Dangote oil refinery will buy at least 300,000 barrels of Nigeria’s output, NNPC says

PUBLISHED: Thu, 26 Aug 2021 09:59:10 GMT
Camillus Eboh
Stack towers at the under-construction Dangote Industries Ltd. oil refinery and fertilizer plant site in the Ibeju Lekki district, outside of Lagos, Nigeria, on Friday, March 6, 2020. Aliko Dangote, Africas richest man, plans to spend more than his net worth of $13.5 billion building one of the worlds biggest oil refineries. Photographer: Tom Saater/Bloomberg via Getty Images

ABUJA, Aug 25 (Reuters) – Dangote’s oil refinery will buy at least 300,000 barrels per day of Nigeria’s crude production, the state oil firm said on Wednesday, after the government granted approval for a 20% equity purchase in the project promoted by Africa’s richest man.

“We structured our equity participation on the basis that the refinery must buy at least 300,000 barrels of crude oil per day of our production,” said the Nigerian National Petroleum Corp’s managing director, Mele Kyari.

“This guarantees our market at a period when every country is struggling to find market for their crude oil,” he told lawmakers in Abuja.

Nigeria produces under 2 million barrels per day and has been seeking to attract a shrinking pool of capital for fossil fuel development. President Muhammadu Buhari signed into law this month an oil overhaul bill that has been in the works for nearly two decades.

Read more: NNPC to buy 20% stake in Dangote’s oil refinery for $2.76 bln

The government this month gave NNPC the green light to acquire the stake in the oil refinery for $2.76 billion.

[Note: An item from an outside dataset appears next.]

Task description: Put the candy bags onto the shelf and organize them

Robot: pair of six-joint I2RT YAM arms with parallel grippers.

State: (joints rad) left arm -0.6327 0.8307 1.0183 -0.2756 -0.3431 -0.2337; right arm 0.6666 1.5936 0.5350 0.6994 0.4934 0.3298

The NNPC has said its move to work with private companies was in line with safeguarding the country’s energy security and would not undercut plans to fix its own refineries.

Nigeria, Africa’s biggest crude oil exporter, imports virtually all its fuel due to moribund state refineries, which has prompted NNPC’s interest in Dangote’s oil refinery.

The 650,000-barrel-per-day refinery, owned by billionaire tycoon Aliko Dangote, is under construction in Lagos, the biggest city in the most fuel-consuming nation in the region. The refinery is scheduled for commissioning by January.

The NNPC signed term sheets with Dangote Group in June for the stake in its $19 billion oil refinery and is in talks with banks to borrow to buy the stake.